Action and Expression

Providing multiple means of action and expression is the third prong to UDL.  Students differ in the ways they are able to express themselves and their learning.  Students with language impairments, executive function disorders, and even motor impairments like cerebral palsy, not only learn differently, but can act on what they have learned very differently as well.  Some might be more apt to express themselves with the written word, while a verbal response would be more appropriate for another student.  We need to provide as many options as we can for action and expression because expressing what one has learned is not one size fits all.


            Ordinary means of expression, like books and the written word, are not easily malleable and provide only limited means of interaction.  Due to many different physical and learning disabilities in our classrooms, we need to provide many different options for interaction with the learning.  Checkpoint 4.1 reminds us, “To reduce barriers to learning that would be introduced by the motor demands of a task, provide alternative means for response, selection, and composition.” (Cast.org)  Classroom teachers need to make sure there are multiple means of navigation and accessibility for all students.



            There is not one particular medium that is the most appropriate for all students to express themselves through.  Some might be better at writing a paper, while another is better at telling a story or drawing it.  We need to provide options for students to communicate their understanding in the way that will be the most successful for them.  This will both level the playing field for students in the classroom and also offer a unique opportunity to play to students’ strengths.  I think that one of the most interesting checkpoints that UDL makes us aware of is the need for different levels of scaffolding for different learners.  Checkpoint 5.3 states, “Curricula should offer alternatives in the degrees of freedom available, with highly scaffolded and supported opportunities provided for some and wide degrees of freedom for others who are ready for independence.” (Cast.org)  This requires work, assessment, and a good understand of your students to know how much to scaffold and support them.  This will ultimately be very important to a student’s ability to work and problem-solve on their own.

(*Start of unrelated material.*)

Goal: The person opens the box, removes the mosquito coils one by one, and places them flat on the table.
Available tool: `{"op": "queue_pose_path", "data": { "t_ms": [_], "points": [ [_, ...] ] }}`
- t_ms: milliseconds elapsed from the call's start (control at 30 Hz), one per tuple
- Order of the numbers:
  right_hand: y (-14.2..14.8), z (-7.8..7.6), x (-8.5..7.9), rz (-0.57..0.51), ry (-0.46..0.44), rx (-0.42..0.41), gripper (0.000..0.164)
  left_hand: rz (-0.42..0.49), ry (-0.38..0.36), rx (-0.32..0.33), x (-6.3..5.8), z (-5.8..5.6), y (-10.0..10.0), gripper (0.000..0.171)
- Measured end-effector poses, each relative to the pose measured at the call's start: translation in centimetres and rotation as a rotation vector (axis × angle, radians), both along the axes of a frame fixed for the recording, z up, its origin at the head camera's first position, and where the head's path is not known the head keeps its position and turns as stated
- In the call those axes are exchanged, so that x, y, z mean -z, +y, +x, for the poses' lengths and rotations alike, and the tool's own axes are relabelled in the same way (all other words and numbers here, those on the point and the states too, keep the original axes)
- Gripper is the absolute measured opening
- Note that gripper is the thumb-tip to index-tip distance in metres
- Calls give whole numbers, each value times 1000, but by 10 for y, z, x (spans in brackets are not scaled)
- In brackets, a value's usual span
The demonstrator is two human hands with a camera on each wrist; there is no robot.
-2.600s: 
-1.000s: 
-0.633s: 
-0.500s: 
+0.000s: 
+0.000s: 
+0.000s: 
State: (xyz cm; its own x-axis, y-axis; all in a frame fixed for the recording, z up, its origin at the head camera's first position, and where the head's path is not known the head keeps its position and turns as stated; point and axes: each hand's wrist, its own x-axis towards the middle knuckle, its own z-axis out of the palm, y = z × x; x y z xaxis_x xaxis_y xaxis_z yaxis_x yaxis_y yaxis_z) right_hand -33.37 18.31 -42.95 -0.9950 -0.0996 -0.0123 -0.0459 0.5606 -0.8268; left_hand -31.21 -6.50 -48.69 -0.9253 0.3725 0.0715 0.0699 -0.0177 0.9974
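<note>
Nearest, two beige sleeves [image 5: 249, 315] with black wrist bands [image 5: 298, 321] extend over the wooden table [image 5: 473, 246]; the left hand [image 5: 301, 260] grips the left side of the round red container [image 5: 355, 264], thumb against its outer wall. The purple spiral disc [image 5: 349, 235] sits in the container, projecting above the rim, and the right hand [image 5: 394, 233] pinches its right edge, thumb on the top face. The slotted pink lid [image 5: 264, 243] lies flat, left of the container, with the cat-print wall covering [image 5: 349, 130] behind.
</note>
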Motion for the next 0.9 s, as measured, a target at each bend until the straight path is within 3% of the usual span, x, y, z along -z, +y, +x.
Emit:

            Another important guideline in UDL that is imperative for students’ futures is to provide options for executive functions.  Executive function capabilities allow students set long term goals and plan and modify strategies to reach those goals.  The UDL framework hopes to improve executive capacity in two ways, “1) by scaffolding lower level skills so that they require less executive processing; and 2) by scaffolding higher level executive skills and strategies so that they are more effective and developed.”  I think this is an important step because teachers need to help their students grow to the point where they can work at a higher level.  One very important skill for students to learn is addressed in checkpoint 6.1: Guide Appropriate Goal Setting.  Studies have shown that people who set goals and write them out are more likely to achieve what they want.  Goal setting is a skill that needs to be taught, and we can help our students learn to make challenging and realistic goals.

Example Lesson #1

Lord of the Flies Facebook activity

            An example of the outline of this activity is in the attached power point slides.  Students will be asked to construct a simulated facebook page for one of the characters of Lord of the Flies.  They will take the Facebook page outline and fill it in according to their character.  (They will not do this in actual facebook due to privacy issues and age restrictions).  They will fill in the character’s interests which they can pull from reading the novel.  Some of the information the students will have to use their imagination to construct, and some they can take straight from the novel.  The best part of this activity in my opinion is it gets the students to take some information from the novel and extrapolate it to fill in some of the pieces of the character’s Facebook page.  For example, they will have to use educated guesses to fill in the character’s birthday (take information from the novel and figure out what year in history they may be talking about).  This will be a good opportunity for Checkpoint 3.1, because it offers us a place to activate background knowledge and work across curriculums (i.e. history).  They will put “status updates” for each of the chapters throughout the novel.  This activity is a good fulfillment of checkpoint 7.2 because facebook is so culturally relevant and probably a big part of many of their lives.  The students will likely be engaged and will still be conveying the same information as they would if they were writing an essay.  The teacher can easily assess the students’ understanding of the novel.

Example Lesson #2

In this activity, we will use a program called VoiceThread.  The teacher will upload 7-10 pictures of scenes from the novel, Lord of the Flies, and ask students to respond to 3.  Voicethread is great program which offers multiple means of representation, as well as multiple means of action and expression.  I think it is great how students can respond in so many different fashions.  Another UDL piece to this activity is the fact that students can choose which pictures they want to respond to.  Click my picture below to hear more about how VoiceThread, and this activity, work.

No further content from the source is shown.